Cycle de conférences organisé par Bernard Franco, CRLC/ Labex Obvil,
2017
La création littéraire est œuvre d’imagination, l’activité critique est un produit de la raison. C’est contre ce cliché que Friedrich Schlegel, affirmant l’unité des facultés de l’homme et, derrière celle-ci, de ses productions, a défini le Wilhelm Meister de Goethe, par le discours critique contenu dans le roman, comme « poésie de la poésie ». A la même époque, Blake voyait dans l’imagination le socle de toute critique, et créait une symétrie entre un « Grand Code de l’Art » et un « Grand Code de la Critique ». Après eux, en 1846, Baudelaire considérait que « la critique doit être partiale, passionnée », et que « le meilleur compte rendu d’un tableau pourra être un sonnet ou une élégie ». A la fin du siècle, décadents et symbolistes estimaient que, le discours critique prenant pour objet une œuvre, et non le monde, il s’engageait plus avant dans le processus de déréférentialisation qu’ils appelaient de leurs vœux. C’est dans cette perspective qu’Oscar Wilde, par exemple, considérait « le critique comme artiste ».
Il ne s’agit là que de quelques partis pris, illustrant un phénomène dont la littérature offre de multiples formes.
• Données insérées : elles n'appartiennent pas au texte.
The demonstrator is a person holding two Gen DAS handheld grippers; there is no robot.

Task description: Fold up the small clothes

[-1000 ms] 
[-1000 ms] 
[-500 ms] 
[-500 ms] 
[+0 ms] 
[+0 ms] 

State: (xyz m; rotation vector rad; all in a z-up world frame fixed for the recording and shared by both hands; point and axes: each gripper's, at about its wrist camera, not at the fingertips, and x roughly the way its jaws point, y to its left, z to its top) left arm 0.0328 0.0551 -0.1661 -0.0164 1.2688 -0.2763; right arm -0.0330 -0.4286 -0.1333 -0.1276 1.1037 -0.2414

Ainsi, de la Critique de l’Ecole des femmes à Six personnages en quête d’auteur en passant par Le Chat botté de Tieck, de Don Quichotte à Si par une nuit d’hiver un voyageur, en passant par Tristram Shandy ou Jacques le Fataliste, la création littéraire s’est réclamée de la critique. La remise en question de la frontière entre critique et création a pu concerner la définition même de genres littéraires : l’essai ne constitue-t-il pas une forme intermédiaire ? La traduction ne vise-t-elle pas à la fois à un commentaire et à une recréation de l’œuvre ?
L’analyse de la présence du discours critique dans la fiction soulève la question de la définition et des frontières de la littérature, mais aussi de la nature du discours critique. La littérature exprime-t-elle par là un besoin de réfléchir sur elle-même et sous une forme qui lui serait propre ? Pour quelle raison le discours critique se développe-t-il dans des œuvres de création ? Y a-t-il une part du sens qui ne trouverait à s’exprimer que dans la littérature, et qui échapperait au concept ?
C’est à ces questions, et à plusieurs autres, que répondront les travaux organisés au cours de ce cycle. Ils aborderont les littératures de différentes époques, de différents domaines et de différents genres, ainsi que les relations que la littérature entretient avec les arts. Ils prendront la forme de conférences d’une durée d’une heure environ, suivies d’une trentaine de minutes de questions. Les textes, d’environ 40.000 signes (notes et espaces comprises) seront rassemblés et publiés dans un numéro spécial de la Revue de Littérature Comparée, à paraître en 2018.